Thirteen weekend drownings in Zululand

Body parts wash up on St Lucia beach days after search began

THIRTEEN people drowned over the New Year’s weekend in Zululand, three of them small children.

Empangeni Police Search and Rescue divers were called to separate incidents at beaches, rivers and lakes between 31 December and 2 January to recover the bodies of drowning victims.

On 31 December, the unit was dispatched to Pongola where a nine-year-old boy drowned near the Jozini dam wall.

Another nine-year-old boy drowned on 1 January in Hluhluwe, but community members recovered the body before the divers arrived on the scene.

The rest of New Year’s day was fraught with tragedy.

Three people, a 13-year-old girl, a 31-year-old woman as well as a 17-year-old male drowned while swimming in Lake Sibaya near Mbazwana.

According to witness reports, the teenage girl was struggling in the water and the boy swam out to help her. He also struggled and at that point the woman went to assist them, but all three drowned.

While divers were searching the murky depths of Lake Sibaya, drowning incidents at Bay Hall and Pelican Island in Richards Bay unfolded.

ORS Border Control divers stepped in to recover the body of a 30-year-old male who drowned at Pelican Island, while NSRI rescue crews recovered and resuscitated an eight-year-old boy at Bay Hall.

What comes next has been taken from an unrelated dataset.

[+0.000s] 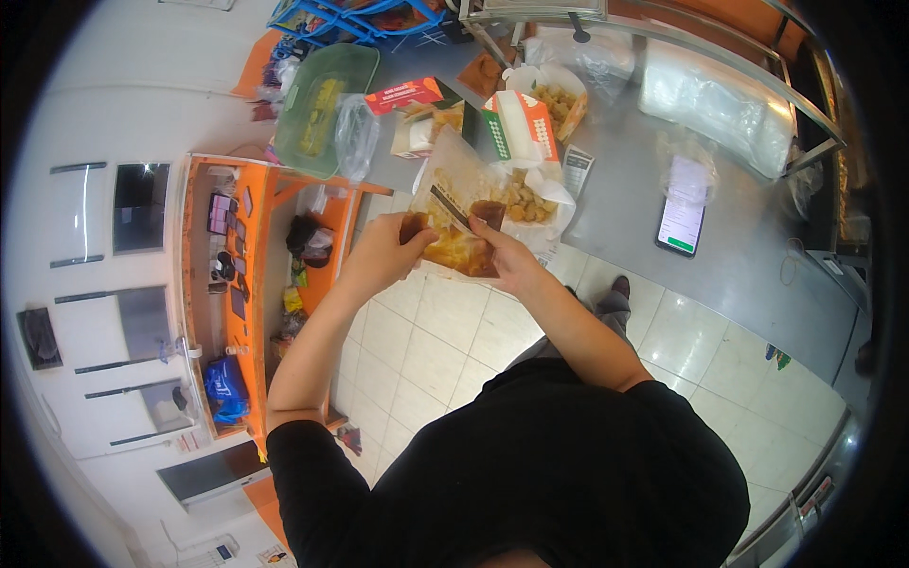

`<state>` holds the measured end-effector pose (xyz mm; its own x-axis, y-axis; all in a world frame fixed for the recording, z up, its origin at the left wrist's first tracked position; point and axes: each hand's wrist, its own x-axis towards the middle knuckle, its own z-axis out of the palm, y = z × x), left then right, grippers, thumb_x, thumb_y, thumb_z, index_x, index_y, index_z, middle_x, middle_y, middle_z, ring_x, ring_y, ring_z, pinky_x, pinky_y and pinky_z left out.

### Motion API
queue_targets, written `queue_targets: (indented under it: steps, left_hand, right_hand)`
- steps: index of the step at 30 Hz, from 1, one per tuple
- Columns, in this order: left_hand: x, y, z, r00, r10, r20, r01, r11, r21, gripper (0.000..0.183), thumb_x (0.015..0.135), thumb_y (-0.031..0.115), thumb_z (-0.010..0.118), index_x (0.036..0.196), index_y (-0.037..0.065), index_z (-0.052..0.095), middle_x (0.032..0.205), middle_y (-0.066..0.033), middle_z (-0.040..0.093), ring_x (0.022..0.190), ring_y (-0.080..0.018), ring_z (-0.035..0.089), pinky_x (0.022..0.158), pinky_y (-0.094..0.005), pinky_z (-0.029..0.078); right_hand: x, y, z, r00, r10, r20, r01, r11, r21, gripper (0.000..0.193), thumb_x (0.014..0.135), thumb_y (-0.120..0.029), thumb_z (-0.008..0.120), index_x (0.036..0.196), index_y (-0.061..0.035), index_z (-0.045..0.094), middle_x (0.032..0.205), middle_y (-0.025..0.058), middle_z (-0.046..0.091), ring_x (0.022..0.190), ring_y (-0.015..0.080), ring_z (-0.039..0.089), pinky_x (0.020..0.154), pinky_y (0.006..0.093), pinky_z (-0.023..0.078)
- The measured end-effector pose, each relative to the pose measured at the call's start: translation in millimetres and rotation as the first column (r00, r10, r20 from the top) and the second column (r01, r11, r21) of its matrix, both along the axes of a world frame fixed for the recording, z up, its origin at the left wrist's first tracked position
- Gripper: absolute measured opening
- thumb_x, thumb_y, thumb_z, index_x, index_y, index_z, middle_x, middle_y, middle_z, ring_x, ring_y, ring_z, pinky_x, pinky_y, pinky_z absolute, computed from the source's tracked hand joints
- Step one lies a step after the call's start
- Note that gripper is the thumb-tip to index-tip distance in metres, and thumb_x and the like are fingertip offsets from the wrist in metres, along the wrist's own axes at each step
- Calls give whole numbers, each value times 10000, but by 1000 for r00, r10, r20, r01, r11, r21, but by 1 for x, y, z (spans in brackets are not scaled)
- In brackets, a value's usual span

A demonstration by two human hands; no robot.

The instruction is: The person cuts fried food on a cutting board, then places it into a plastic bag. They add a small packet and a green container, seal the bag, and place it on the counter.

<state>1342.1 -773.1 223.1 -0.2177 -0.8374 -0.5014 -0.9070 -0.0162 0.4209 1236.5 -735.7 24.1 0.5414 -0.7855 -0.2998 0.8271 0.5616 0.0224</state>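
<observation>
Both my hands hold a pale, see-through food bag point(449, 175) over the counter's near edge. A dark printed strip crosses it, and yellow-brown contents show through its lower part. My left hand point(390, 254) is closed, thumb and fingers pinching the bag's lower left side. Opposite it, my right hand point(509, 257) grips the lower right side, its thumb lying on the front. Dark brown patches show beside both thumbs; I cannot tell what they are. Just right of the bag, an open paper-lined box holds fried pieces point(526, 201). Behind it stands a white, green and orange carton point(521, 128).
Another open box of fried pieces point(561, 106) sits farther back. A green plastic tub point(289, 118) and a red-and-white box point(402, 97) stand at the left. A receipt point(577, 168), a lit phone point(681, 208) and stacked clear bags point(720, 104) lie to the right. Orange shelving point(260, 312) stands left.
</observation>
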Motion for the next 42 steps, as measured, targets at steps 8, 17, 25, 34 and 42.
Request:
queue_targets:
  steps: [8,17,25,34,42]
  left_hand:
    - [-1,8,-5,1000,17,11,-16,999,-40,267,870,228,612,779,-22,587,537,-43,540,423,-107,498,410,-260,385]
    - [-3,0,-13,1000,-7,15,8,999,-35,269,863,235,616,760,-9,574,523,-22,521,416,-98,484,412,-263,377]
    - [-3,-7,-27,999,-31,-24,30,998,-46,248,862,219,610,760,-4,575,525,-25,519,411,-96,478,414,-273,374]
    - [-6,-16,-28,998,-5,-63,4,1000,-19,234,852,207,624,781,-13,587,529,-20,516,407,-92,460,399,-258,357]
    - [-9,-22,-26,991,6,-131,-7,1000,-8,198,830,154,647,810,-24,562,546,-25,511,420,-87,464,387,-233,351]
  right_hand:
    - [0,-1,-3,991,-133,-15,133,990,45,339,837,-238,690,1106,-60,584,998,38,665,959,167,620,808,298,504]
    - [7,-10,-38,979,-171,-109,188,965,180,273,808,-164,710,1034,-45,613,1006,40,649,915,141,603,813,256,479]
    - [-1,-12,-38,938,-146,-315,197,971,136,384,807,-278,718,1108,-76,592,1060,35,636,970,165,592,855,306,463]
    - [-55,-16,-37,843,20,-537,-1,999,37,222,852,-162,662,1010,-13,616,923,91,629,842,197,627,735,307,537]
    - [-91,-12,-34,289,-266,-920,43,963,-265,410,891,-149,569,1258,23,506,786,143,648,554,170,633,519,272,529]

His sister (12), however, was declared dead a few minutes after arriving at Netcare The Bay Hospital despite intensive efforts by the NSRI crew to resuscitate her using CPR.

Later that afternoon, three men were reported missing in separate incidents at Njabulo beach in St Lucia.

Without any clear indication of where the men – aged 18, 25 and 31 – were last seen, police divers could not recover their bodies.

Body parts have since been washing up on the beach every day and DNA testing would be required to identify the remains.

A young child’s body also washed up on the beach at Sodwana Bay, as well the body of a young male in Lalanek near Mbazwane.

The circumstances surrounding these drownings are not clear at this stage.

Strange twist

While members of the unit were travelling back to Empangeni they received yet another call, this time as a result of a report filed with police of a 17-year-old girl who had gone missing in Amatikulu.

Her family had last seen her swimming in the estuary.

At this point it was past midnight and divers decided to delay the start of the search until first light.

At around 8am on 2 January the unit discovered the body of a man in his mid-twenties. Community members managed to identify the man whose family had not realised he was in Amathikulu or that he had gone missing.

Warrant Officer Waldo Herbst, a member of the diving team, has urged people to take care when swimming.

‘Consuming alcohol and swimming usually does not end well,’ he said.

‘We can only urge that people approach water cautiously, and to keep watch over their relatives and children.’